First, I picked an area that would allow for several horses to move freely while being away from my well (to avoid contamination from this concentrated area of pooping) and situated for easy viewing from the house. It is an irregular rectangle measuring about 100 x 145 x 150 x 160 feet.

As with the DIY Round Pen project, it all started with a big pile of wood. Specifically, I purchased about 50 posts (eight feet long, six inches in diameter) and 70 lengths of two-by-six lumber (16 feet in length).
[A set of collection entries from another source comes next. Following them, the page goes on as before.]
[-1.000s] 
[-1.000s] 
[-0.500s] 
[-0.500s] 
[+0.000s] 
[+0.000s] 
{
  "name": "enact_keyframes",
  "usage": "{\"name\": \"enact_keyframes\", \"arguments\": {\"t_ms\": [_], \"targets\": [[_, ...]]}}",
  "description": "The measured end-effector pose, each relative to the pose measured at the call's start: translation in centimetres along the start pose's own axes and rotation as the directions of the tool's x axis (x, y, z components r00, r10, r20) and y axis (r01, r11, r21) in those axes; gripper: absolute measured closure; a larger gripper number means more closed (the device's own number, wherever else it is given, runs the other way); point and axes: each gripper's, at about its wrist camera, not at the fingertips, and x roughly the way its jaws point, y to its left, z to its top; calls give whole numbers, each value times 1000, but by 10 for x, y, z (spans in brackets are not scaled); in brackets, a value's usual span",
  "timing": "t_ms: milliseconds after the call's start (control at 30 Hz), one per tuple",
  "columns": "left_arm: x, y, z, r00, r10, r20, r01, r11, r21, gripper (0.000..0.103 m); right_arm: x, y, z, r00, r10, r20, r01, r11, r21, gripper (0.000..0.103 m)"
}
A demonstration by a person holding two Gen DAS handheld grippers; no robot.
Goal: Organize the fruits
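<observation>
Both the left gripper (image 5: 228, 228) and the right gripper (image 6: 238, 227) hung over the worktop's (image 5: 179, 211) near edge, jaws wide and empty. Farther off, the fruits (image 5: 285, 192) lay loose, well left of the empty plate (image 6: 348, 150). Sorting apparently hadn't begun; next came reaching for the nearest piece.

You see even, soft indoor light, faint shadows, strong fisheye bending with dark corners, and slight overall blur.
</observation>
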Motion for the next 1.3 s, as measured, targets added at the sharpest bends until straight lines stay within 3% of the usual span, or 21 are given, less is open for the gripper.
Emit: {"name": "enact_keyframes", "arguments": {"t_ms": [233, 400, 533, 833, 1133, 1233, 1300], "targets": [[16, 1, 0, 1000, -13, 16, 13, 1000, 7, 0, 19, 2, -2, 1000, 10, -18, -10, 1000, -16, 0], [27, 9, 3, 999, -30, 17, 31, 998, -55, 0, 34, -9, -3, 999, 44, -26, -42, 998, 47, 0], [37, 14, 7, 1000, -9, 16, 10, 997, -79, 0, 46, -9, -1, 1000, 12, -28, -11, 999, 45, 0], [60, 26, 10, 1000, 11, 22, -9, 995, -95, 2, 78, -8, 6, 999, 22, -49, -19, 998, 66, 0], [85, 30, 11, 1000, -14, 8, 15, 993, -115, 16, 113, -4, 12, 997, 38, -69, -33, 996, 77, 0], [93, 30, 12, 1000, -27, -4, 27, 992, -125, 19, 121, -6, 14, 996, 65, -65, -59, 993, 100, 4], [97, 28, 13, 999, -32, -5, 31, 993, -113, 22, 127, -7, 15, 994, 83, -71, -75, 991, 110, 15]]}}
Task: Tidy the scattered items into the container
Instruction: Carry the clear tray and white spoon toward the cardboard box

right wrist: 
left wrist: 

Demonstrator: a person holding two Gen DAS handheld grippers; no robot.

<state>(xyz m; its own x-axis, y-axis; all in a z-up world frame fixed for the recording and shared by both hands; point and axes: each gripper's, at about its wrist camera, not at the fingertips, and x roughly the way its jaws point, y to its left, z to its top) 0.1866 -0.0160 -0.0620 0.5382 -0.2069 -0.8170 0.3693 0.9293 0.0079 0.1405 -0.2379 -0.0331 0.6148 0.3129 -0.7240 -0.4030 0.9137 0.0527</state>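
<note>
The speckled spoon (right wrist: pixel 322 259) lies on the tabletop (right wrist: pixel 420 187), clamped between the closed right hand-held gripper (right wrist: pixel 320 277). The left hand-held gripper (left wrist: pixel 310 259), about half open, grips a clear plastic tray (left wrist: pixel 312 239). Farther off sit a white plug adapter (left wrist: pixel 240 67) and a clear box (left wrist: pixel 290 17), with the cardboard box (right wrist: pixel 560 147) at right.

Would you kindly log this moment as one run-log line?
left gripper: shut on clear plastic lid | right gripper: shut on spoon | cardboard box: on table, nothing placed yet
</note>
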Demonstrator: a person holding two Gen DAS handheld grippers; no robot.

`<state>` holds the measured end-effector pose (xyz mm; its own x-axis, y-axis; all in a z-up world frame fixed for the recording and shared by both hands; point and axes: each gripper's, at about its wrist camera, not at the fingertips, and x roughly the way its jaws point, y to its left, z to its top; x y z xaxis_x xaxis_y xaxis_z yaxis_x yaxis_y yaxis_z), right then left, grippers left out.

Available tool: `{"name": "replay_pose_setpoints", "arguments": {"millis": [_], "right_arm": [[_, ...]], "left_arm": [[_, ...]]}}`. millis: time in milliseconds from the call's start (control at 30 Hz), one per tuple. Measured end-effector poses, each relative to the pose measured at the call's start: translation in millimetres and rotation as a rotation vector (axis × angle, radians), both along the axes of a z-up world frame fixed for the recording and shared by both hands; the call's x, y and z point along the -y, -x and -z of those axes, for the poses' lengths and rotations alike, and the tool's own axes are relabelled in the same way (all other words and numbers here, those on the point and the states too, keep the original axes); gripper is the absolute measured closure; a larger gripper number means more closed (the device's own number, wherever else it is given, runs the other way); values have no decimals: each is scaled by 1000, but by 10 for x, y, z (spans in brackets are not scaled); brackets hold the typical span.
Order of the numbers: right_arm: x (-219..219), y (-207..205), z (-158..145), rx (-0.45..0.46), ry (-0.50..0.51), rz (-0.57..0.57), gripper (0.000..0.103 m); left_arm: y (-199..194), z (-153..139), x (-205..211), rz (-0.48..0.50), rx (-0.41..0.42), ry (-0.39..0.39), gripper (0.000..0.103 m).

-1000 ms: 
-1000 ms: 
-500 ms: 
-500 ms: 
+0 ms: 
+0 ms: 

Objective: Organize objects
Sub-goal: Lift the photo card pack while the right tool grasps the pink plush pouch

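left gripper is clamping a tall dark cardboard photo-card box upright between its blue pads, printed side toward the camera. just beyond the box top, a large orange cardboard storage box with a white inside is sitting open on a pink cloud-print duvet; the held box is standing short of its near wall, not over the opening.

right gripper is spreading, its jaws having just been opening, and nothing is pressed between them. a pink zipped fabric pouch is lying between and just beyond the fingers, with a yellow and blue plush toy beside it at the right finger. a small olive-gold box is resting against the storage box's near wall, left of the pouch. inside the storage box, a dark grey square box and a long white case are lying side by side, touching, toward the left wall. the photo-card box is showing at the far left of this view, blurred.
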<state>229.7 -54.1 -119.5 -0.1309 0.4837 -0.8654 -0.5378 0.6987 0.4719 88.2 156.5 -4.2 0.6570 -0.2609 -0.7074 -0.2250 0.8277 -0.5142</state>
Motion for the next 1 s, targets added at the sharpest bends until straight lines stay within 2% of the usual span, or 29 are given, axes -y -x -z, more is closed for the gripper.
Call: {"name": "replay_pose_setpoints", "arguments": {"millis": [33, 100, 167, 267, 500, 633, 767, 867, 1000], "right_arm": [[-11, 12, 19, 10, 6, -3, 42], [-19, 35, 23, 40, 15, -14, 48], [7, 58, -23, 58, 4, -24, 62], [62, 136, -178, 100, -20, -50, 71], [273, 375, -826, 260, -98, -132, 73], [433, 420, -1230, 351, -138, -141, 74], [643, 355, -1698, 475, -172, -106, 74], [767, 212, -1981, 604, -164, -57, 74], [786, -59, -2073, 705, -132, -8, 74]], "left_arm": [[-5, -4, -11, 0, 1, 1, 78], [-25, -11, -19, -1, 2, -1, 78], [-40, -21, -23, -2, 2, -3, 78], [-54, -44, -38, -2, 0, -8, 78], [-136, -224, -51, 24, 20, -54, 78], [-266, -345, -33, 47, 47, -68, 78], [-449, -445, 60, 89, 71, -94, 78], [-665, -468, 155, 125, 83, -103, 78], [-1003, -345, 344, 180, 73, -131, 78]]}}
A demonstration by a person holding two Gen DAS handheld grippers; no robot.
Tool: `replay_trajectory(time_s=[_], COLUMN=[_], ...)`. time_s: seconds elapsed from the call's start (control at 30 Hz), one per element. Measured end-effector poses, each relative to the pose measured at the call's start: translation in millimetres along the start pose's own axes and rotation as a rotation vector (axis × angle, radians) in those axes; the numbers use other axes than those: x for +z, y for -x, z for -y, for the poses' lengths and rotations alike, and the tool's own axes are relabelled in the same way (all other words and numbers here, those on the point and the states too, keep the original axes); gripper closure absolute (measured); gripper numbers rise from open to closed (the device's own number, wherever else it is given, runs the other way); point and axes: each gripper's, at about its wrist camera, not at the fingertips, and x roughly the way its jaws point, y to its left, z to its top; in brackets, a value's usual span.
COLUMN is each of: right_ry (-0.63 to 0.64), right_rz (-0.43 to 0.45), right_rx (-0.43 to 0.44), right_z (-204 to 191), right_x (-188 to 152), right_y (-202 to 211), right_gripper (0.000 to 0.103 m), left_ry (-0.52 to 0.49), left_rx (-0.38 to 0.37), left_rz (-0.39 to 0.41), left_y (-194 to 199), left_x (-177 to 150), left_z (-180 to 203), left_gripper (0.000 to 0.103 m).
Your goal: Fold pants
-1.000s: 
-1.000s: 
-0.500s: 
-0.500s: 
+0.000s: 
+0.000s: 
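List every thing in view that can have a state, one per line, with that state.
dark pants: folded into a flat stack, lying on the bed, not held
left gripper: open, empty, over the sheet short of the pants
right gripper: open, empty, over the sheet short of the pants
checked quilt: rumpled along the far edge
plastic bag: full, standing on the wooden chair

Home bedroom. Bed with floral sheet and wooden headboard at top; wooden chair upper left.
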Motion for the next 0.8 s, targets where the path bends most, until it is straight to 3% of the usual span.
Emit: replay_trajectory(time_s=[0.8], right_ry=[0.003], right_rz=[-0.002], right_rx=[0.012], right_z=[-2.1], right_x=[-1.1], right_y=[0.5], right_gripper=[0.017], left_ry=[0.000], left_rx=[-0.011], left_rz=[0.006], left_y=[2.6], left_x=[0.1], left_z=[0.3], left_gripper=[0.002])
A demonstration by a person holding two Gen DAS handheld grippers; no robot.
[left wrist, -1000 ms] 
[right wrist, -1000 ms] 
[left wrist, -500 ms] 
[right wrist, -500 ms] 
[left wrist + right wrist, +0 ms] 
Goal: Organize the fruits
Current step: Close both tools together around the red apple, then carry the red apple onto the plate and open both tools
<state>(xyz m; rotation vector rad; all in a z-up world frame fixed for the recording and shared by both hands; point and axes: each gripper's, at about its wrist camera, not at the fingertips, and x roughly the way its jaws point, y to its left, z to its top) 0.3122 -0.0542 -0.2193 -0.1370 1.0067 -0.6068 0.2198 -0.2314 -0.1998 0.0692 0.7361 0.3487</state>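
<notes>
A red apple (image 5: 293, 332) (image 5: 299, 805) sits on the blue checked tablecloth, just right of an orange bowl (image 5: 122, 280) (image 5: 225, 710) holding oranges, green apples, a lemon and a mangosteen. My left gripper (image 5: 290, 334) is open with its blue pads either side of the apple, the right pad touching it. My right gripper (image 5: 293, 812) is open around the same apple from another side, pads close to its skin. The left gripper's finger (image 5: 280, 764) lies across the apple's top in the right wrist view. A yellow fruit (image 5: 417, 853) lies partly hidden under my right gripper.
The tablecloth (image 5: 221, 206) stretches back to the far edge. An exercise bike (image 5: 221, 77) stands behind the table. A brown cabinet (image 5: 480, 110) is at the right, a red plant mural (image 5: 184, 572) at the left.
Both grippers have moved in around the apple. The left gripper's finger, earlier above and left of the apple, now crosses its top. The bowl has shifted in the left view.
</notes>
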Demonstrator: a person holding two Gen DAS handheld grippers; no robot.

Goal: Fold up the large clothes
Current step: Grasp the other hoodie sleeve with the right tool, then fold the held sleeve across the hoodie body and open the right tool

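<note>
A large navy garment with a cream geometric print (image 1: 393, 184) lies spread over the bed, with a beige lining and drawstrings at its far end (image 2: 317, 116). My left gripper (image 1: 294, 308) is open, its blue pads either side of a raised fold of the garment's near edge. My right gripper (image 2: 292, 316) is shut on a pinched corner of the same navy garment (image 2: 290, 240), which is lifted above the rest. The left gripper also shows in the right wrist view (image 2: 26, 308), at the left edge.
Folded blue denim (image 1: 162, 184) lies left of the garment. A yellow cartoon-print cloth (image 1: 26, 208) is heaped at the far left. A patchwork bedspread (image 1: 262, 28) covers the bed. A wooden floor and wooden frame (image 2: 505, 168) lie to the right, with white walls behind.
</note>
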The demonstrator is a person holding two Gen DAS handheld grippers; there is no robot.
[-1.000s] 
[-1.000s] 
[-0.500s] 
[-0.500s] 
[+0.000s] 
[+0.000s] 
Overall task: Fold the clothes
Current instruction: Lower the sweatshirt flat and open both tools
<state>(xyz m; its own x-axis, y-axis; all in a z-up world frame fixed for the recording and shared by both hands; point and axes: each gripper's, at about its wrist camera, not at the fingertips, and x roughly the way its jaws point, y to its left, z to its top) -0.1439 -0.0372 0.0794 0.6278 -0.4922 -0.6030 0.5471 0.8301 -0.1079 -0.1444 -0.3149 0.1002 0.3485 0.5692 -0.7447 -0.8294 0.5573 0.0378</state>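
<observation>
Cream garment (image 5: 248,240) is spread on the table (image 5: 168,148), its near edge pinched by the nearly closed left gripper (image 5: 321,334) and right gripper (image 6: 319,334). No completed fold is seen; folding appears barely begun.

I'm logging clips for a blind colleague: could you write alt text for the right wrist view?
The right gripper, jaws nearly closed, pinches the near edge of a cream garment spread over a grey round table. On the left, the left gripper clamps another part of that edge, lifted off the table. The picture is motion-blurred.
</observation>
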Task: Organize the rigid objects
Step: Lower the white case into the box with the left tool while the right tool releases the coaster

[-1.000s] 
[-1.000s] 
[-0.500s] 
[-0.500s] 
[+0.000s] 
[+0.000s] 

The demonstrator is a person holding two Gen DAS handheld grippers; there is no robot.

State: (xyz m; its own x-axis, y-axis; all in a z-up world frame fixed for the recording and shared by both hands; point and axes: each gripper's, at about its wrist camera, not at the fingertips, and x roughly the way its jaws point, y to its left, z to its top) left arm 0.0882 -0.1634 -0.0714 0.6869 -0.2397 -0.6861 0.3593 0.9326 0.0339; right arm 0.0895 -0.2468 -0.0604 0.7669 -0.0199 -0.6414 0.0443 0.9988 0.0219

  1. Measurements: With tape and a long length of baling twine, I lined out where the fence would go and dropped flags where each post hole would go (every eight feet)
  2. Post Hole Digging: a dear friend with an auger dug over 50 post holes (three feet deep and nine inches wide)
  3. Post setting: each 8-foot, 6 inch diameter, pressure-treated post was set, dirt tamped down, and leveled.
  4. Rail measurements and setting: I strung another line and set screws on which to place the 2 x 6 rails. The screws – nails would have worked, too – serve as mini-ledges so that you don’t need a helper. (Yes, with exception of the posthole digging, this dry lot was constructed with no assistance.).
  5. Rails cut and screwed to posts. Even when posts are set accurately, the eight-foot spans between them end up varying by an inch or three. I ran a cord for the skilsaw and used my truck as a sawhorse. I measured, marked with speed square, and cut each length appropriately.
  6. Measure and cut the posts with a chain saw (image at right is before cutting).

All told, the project cost about $2,400 and took about a week of steady work.

Voila!

Footnote: I worked for a carpenter for several years and picked up essential skills that help me in property maintenance and improvement.

With helpers

Posted in DIY.

2 Comments

  1. Thanks for sharing. What you describe is building a rail fence , not necessarily a dry lot. Can you tell us what you did to kill the grass/upgrade footing for the dry lot? Or did you fence in a separate pasture to allow rotational grazing between two pastures?

    • Aisha, not sure if I understand your question. But here goes: I let the horse traffic reduce the dry lot footing to dirt. I also added several cubic yards of wood chips from another project I had. The Dry Lot has gates to two separate pasture, one to the east and one to the west.